▶ _TASK PROMPT_:
The answer must be the full listing, written out exactly.

|---|

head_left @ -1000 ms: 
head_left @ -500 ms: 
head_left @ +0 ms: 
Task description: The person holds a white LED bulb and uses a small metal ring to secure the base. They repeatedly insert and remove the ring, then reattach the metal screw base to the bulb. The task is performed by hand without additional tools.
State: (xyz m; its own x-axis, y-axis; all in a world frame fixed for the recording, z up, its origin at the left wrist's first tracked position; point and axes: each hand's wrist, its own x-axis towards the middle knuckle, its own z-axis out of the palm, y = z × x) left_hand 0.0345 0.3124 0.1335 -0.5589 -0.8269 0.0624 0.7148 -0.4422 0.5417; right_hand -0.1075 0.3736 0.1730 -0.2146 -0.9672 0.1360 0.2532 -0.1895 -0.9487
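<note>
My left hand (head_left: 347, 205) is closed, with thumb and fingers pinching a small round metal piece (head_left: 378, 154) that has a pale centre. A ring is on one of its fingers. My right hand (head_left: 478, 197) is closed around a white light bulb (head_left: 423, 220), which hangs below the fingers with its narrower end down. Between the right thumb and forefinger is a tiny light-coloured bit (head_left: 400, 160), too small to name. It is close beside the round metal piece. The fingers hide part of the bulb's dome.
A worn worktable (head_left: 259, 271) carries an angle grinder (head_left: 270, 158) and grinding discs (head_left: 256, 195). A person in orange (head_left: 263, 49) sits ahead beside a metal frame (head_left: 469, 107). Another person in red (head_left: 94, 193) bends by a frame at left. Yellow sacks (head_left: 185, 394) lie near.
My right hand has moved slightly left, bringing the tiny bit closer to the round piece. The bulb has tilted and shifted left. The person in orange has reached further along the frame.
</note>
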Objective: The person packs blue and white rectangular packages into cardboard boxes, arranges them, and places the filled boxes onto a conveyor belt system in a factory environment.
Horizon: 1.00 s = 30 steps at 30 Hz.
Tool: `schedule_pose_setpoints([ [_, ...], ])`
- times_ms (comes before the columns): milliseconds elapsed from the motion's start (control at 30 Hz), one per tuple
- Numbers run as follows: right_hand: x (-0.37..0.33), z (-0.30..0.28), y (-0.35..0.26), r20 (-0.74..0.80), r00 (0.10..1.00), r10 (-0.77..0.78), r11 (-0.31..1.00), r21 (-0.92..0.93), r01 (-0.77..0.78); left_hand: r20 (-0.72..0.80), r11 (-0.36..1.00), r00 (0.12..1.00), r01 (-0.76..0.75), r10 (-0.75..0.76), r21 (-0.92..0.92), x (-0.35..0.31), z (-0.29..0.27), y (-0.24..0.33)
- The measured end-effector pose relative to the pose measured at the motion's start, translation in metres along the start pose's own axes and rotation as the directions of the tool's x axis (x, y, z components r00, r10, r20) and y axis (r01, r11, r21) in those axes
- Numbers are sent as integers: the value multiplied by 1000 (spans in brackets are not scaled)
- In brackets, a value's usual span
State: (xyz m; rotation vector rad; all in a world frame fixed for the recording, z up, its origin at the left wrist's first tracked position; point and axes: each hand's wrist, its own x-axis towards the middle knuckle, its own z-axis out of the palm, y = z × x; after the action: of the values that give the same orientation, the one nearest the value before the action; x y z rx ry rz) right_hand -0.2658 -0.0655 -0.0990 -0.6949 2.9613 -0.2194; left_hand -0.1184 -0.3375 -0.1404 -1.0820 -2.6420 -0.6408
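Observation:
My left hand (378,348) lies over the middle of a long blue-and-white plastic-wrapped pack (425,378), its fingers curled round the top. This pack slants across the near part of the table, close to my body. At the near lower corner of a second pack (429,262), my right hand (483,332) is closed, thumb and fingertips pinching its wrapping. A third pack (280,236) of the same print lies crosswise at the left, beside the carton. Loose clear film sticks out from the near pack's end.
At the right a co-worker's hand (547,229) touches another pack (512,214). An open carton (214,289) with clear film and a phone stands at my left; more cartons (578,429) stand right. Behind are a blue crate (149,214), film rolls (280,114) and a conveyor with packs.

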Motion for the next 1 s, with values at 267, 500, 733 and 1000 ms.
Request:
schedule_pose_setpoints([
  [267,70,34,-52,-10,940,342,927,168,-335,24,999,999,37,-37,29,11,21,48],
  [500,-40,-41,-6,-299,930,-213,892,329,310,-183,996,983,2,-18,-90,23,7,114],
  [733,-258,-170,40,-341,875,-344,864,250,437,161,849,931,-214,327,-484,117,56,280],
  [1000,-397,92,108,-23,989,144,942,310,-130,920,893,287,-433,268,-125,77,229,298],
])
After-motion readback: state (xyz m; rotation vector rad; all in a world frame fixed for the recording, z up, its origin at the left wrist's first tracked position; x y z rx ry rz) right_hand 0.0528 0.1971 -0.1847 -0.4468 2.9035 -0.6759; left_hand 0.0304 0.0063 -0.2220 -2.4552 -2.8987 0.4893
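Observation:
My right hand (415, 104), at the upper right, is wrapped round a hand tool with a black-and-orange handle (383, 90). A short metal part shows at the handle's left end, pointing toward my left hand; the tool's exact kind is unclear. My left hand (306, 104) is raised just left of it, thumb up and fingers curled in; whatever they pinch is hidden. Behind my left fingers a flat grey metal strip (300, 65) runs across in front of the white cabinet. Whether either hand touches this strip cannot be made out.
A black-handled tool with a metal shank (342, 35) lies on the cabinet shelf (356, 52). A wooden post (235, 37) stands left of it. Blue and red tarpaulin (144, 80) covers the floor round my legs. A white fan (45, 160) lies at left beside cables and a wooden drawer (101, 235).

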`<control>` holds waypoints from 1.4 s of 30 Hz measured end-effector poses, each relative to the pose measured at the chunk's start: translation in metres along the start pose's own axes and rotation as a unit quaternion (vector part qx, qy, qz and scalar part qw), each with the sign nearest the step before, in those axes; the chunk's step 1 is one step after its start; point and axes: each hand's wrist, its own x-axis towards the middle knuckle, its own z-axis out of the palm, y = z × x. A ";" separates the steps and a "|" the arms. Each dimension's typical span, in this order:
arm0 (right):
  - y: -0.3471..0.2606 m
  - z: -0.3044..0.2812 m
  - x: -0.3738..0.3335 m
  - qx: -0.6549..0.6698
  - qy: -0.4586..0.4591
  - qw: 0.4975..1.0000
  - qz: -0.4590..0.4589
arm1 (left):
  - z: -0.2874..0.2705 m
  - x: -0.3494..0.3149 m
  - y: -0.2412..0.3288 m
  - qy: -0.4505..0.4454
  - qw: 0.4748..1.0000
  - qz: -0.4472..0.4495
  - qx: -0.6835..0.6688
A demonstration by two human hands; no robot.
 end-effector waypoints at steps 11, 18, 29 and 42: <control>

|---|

▶ _FINAL ANSWER_:
head_left @ -1000 ms: 
head_left @ -500 ms: 
head_left @ +0 ms: 
Task description: The person holds a white LED bulb and uses a small metal ring to secure the base. They repeatedly insert and remove the ring, then reattach the metal screw base to the bulb. The task is performed by hand without additional tools.
State: (xyz m; its own x-axis, y-axis; all in a world frame fixed for the recording, z up, its origin at the left wrist's first tracked position; point and axes: each hand's wrist, its own x-axis towards the middle knuckle, its own z-axis out of the palm, y = z × x) left_hand 0.0345 0.3124 0.1335 -0.5589 -0.8269 0.0624 0.7148 -0.4422 0.5417; right_hand -0.1075 0.3736 0.1730 -0.2146 -0.9672 0.1360 0.2532 -0.1895 -0.9487
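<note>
My left hand (head_left: 347, 205) is closed, with thumb and fingers pinching a small round metal piece (head_left: 378, 154) that has a pale centre. A ring is on one of its fingers. My right hand (head_left: 478, 197) is closed around a white light bulb (head_left: 423, 220), which hangs below the fingers with its narrower end down. Between the right thumb and forefinger is a tiny light-coloured bit (head_left: 400, 160), too small to name. It is close beside the round metal piece. The fingers hide part of the bulb's dome.
A worn worktable (head_left: 259, 271) carries an angle grinder (head_left: 270, 158) and grinding discs (head_left: 256, 195). A person in orange (head_left: 263, 49) sits ahead beside a metal frame (head_left: 469, 107). Another person in red (head_left: 94, 193) bends by a frame at left. Yellow sacks (head_left: 185, 394) lie near.
My right hand has moved slightly left, bringing the tiny bit closer to the round piece. The bulb has tilted and shifted left. The person in orange has reached further along the frame.
</note>
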Objective: The person packs blue and white rectangular packages into cardboard boxes, arranges them, and places the filled boxes onto a conveyor belt system in a factory environment.
Horizon: 1.00 s = 30 steps at 30 Hz.
Tool: `schedule_pose_setpoints([ [_, ...], ])`
- times_ms (comes before the columns): milliseconds elapsed from the motion's start (control at 30 Hz), one per tuple
- Numbers run as follows: right_hand: x (-0.37..0.33), z (-0.30..0.28), y (-0.35..0.26), r20 (-0.74..0.80), r00 (0.10..1.00), r10 (-0.77..0.78), r11 (-0.31..1.00), r21 (-0.92..0.93), r01 (-0.77..0.78); left_hand: r20 (-0.72..0.80), r11 (-0.36..1.00), r00 (0.12..1.00), r01 (-0.76..0.75), r10 (-0.75..0.76), r21 (-0.92..0.92), x (-0.35..0.31), z (-0.29..0.27), y (-0.24..0.33)
- The measured end-effector pose relative to the pose measured at the motion's start, translation in metres along the start pose's own axes and rotation as the directions of the tool's x axis (x, y, z components r00, r10, r20) and y axis (r01, r11, r21) in those axes
- Numbers are sent as integers: the value multiplied by 1000 (spans in brackets are not scaled)
- In brackets, a value's usual span
State: (xyz m; rotation vector rad; all in a world frame fixed for the recording, z up, its origin at the left wrist's first tracked position; point and axes: each hand's wrist, its own x-axis towards the middle knuckle, its own z-axis out of the palm, y = z × x; after the action: of the values that give the same orientation, the one nearest the value before the action; x y z rx ry rz) right_hand -0.2658 -0.0655 -0.0990 -0.6949 2.9613 -0.2194; left_hand -0.1184 -0.3375 -0.1404 -1.0820 -2.6420 -0.6408
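Observation:
My left hand (378,348) lies over the middle of a long blue-and-white plastic-wrapped pack (425,378), its fingers curled round the top. This pack slants across the near part of the table, close to my body. At the near lower corner of a second pack (429,262), my right hand (483,332) is closed, thumb and fingertips pinching its wrapping. A third pack (280,236) of the same print lies crosswise at the left, beside the carton. Loose clear film sticks out from the near pack's end.
At the right a co-worker's hand (547,229) touches another pack (512,214). An open carton (214,289) with clear film and a phone stands at my left; more cartons (578,429) stand right. Behind are a blue crate (149,214), film rolls (280,114) and a conveyor with packs.
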
Motion for the next 1 s, with values at 267, 500, 733 and 1000 ms.
Request:
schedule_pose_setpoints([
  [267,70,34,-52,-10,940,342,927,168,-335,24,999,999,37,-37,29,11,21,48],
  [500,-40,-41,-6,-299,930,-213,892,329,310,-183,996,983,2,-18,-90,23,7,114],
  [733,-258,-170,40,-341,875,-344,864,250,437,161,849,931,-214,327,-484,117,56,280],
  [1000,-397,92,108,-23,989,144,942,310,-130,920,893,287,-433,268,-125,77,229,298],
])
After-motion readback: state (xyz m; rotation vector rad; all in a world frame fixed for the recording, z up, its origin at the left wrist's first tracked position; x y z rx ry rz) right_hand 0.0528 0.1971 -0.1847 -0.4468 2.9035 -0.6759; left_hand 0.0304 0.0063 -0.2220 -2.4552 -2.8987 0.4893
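Observation:
My right hand (415, 104), at the upper right, is wrapped round a hand tool with a black-and-orange handle (383, 90). A short metal part shows at the handle's left end, pointing toward my left hand; the tool's exact kind is unclear. My left hand (306, 104) is raised just left of it, thumb up and fingers curled in; whatever they pinch is hidden. Behind my left fingers a flat grey metal strip (300, 65) runs across in front of the white cabinet. Whether either hand touches this strip cannot be made out.
A black-handled tool with a metal shank (342, 35) lies on the cabinet shelf (356, 52). A wooden post (235, 37) stands left of it. Blue and red tarpaulin (144, 80) covers the floor round my legs. A white fan (45, 160) lies at left beside cables and a wooden drawer (101, 235).
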
`<control>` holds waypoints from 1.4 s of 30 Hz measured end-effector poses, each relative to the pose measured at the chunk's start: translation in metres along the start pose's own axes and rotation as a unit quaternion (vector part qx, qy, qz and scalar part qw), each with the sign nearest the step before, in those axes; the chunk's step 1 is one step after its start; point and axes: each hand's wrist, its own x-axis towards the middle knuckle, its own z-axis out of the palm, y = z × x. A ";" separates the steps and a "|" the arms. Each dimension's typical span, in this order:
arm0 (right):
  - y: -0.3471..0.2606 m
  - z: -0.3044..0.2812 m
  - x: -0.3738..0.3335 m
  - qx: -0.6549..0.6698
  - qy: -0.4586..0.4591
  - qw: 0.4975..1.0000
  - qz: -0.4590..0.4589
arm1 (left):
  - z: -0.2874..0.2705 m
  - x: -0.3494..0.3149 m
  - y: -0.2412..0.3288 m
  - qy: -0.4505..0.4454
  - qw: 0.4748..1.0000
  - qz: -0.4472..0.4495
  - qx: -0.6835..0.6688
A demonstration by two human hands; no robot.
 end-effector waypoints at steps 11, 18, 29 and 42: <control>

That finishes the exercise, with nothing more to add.